**Exercise directions**
Would you please retype, exactly, the lines of the listing below between the line with "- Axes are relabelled" and the line with "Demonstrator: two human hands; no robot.", inclusive?
________________________
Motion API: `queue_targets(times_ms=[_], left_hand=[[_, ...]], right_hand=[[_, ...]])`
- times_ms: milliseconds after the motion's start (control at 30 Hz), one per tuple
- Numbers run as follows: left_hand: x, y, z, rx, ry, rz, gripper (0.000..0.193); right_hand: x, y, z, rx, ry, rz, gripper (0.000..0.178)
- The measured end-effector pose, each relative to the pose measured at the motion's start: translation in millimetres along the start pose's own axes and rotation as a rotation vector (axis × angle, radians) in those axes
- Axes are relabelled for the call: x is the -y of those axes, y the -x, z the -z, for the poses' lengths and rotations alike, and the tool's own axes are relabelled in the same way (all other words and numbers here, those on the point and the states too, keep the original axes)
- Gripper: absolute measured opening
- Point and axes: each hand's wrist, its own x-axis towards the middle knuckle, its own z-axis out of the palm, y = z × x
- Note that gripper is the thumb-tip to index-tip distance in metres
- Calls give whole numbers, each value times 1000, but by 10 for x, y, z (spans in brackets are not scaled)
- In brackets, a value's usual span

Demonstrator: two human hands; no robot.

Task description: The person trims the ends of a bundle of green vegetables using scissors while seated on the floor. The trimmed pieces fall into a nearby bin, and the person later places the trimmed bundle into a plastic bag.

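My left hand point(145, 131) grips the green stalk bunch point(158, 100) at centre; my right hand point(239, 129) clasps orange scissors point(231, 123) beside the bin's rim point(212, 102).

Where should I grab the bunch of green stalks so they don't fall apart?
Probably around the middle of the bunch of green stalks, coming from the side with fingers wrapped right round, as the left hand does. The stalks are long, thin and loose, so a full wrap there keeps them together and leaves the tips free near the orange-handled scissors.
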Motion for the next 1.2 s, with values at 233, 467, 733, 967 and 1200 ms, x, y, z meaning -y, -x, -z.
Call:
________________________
**The answer**
- Axes are relabelled for the call: x is the -y of those axes, y the -x, z the -z, for the poses' lengths and rotations alike, and the tool's own axes are relabelled in the same way (all other words and numbers here, those on the point and the states too, keep the original axes)
- Gripper: absolute measured opening
- Point and axes: each hand's wrist, its own x-axis towards the middle knuckle, its own z-axis out of the palm, y = z × x
- Note that gripper is the thumb-tip to index-tip distance in metres
- Calls give whole numbers, each value times 1000, but by 10 for x, y, z (spans in brackets are not scaled)
- In brackets, a value's usual span

Demonstrator: two human hands; no robot.

There is nothing more to add to this answer.